** PROBLEM DESCRIPTION **
Repeat exactly, and only, the lines of the entries below from the one with "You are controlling" through the one with "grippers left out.", both ends included.

*** Opening of RECORD EXCERPTS ***

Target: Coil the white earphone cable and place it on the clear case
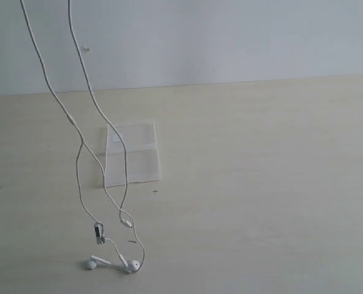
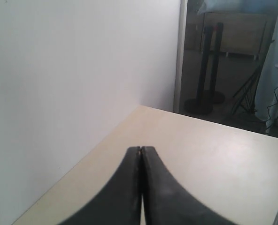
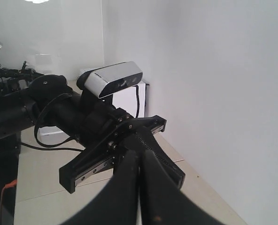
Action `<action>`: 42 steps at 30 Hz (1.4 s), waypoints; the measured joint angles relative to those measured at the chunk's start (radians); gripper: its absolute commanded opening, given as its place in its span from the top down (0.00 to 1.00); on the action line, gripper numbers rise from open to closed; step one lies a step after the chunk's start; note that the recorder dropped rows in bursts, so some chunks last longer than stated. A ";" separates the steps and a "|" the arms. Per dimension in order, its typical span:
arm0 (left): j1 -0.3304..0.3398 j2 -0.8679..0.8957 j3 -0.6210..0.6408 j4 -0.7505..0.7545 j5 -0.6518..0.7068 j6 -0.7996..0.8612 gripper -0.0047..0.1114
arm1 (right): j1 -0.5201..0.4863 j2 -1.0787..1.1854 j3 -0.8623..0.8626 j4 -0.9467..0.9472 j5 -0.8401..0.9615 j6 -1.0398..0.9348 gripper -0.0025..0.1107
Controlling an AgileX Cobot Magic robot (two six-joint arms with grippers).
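The white earphone cable (image 1: 77, 165) hangs in two thin strands that rise out of the top left of the exterior view. Its two earbuds (image 1: 91, 264) rest on the table, and the inline remote (image 1: 99, 232) dangles just above them. Behind the strands, the clear case (image 1: 141, 162) lies flat on the table with a small white label. Neither gripper appears in the exterior view. My left gripper (image 2: 141, 149) has its fingers pressed together, high over the table by the wall. My right gripper (image 3: 139, 152) is also shut, close to the left arm (image 3: 59, 112). The cord itself is hidden between the fingers.
A white wall runs along the back of the pale table (image 1: 261, 184). Past the table's far corner stands a dark floor stand (image 2: 204, 101). A white box (image 3: 129, 98) sits behind the left arm's wrist camera (image 3: 111, 78).
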 measured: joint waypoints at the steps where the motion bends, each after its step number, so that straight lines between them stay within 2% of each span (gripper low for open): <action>1: 0.000 0.000 0.000 0.000 0.000 -0.002 0.96 | 0.000 0.000 0.000 0.002 0.000 0.000 0.98; 8: 0.000 0.000 0.000 0.000 0.000 -0.004 0.96 | 0.000 -0.020 0.000 0.006 0.000 -0.004 0.98; 16: 0.000 0.000 0.000 -0.007 0.000 0.008 0.88 | 0.000 -0.024 0.000 0.018 0.011 -0.012 0.98; 28: 0.000 0.000 0.000 0.020 0.000 0.010 0.87 | 0.000 -0.024 0.000 0.018 0.011 -0.017 0.98; 31: 0.000 0.000 0.000 0.032 0.000 0.008 0.77 | 0.000 -0.024 0.000 0.018 0.011 -0.019 0.98; 35: 0.000 0.000 0.000 0.028 0.000 0.013 0.57 | 0.000 -0.024 0.000 0.020 0.011 -0.019 0.98; 39: -0.015 0.000 0.000 0.023 0.000 0.029 0.56 | 0.000 -0.024 0.000 0.022 0.011 -0.019 0.98; 42: -0.075 0.000 0.000 0.032 -0.002 0.063 0.55 | 0.000 -0.024 0.000 0.022 0.011 -0.019 0.98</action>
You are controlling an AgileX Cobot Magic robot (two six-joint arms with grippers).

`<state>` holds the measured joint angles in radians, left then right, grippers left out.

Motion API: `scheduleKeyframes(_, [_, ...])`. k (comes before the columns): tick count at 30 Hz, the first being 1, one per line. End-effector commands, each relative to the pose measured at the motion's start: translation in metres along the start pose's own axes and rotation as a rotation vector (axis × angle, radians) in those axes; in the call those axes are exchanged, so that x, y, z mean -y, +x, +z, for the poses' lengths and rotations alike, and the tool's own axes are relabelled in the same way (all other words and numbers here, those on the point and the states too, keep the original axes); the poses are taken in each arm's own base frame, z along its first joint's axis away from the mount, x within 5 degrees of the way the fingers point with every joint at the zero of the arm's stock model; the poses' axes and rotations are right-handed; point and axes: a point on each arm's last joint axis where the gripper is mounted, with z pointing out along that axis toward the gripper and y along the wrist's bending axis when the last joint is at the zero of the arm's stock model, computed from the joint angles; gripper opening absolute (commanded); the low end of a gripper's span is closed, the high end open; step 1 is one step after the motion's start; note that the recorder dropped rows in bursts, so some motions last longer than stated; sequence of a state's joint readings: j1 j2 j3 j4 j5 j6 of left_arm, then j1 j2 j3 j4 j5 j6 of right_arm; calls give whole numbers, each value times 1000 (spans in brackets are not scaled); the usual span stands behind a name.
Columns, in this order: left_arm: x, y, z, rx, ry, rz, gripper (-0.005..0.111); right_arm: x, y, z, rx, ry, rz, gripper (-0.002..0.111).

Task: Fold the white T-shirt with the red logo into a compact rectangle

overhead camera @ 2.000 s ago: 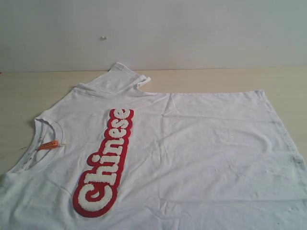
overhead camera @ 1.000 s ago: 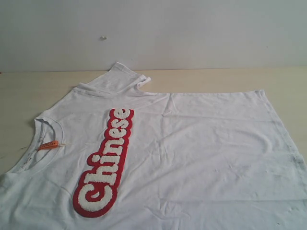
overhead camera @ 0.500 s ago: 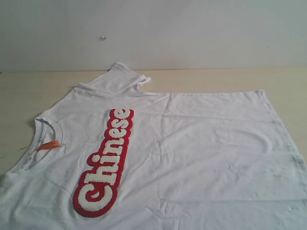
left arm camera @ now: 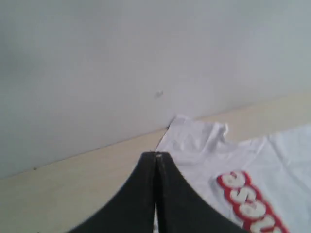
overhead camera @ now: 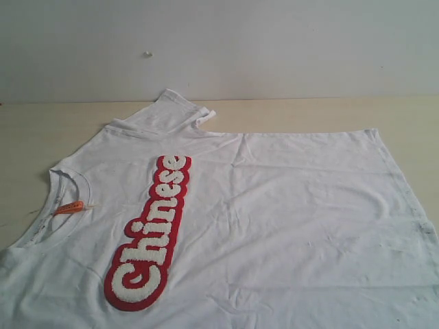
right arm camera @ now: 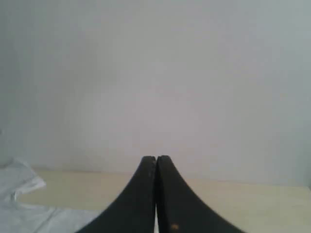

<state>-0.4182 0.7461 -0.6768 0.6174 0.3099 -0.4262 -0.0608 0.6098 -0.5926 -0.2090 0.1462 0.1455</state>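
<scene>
The white T-shirt [overhead camera: 288, 219] lies spread flat on the table, collar at the left with its orange tag [overhead camera: 68, 208]. Down its chest runs the red logo [overhead camera: 151, 233] with white fuzzy letters. One sleeve [overhead camera: 175, 110] points toward the back wall. Neither gripper shows in the exterior view. In the left wrist view my left gripper [left arm camera: 156, 156] is shut and empty, held above the table with the T-shirt [left arm camera: 272, 160] and the logo [left arm camera: 248, 201] beyond it. My right gripper [right arm camera: 156, 158] is shut too, holding nothing, with a corner of the T-shirt [right arm camera: 19, 194] off to one side.
The light wooden table [overhead camera: 41, 130] runs back to a plain white wall [overhead camera: 274, 48], which has a small mark [overhead camera: 147, 54]. Bare tabletop shows behind the shirt and at the far left. The shirt runs off the near edge of the exterior view.
</scene>
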Motion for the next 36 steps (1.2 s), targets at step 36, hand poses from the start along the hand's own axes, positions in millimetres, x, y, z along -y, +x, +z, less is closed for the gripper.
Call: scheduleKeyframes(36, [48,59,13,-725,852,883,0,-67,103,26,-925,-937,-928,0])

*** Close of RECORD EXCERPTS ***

** FINISHED TASK **
You are controlling an AgileX Cobot Magic robot (two six-joint arms with grippers).

`<state>` holds the measured joint angles in radians, left then right, grippers left out.

The answer given is complete.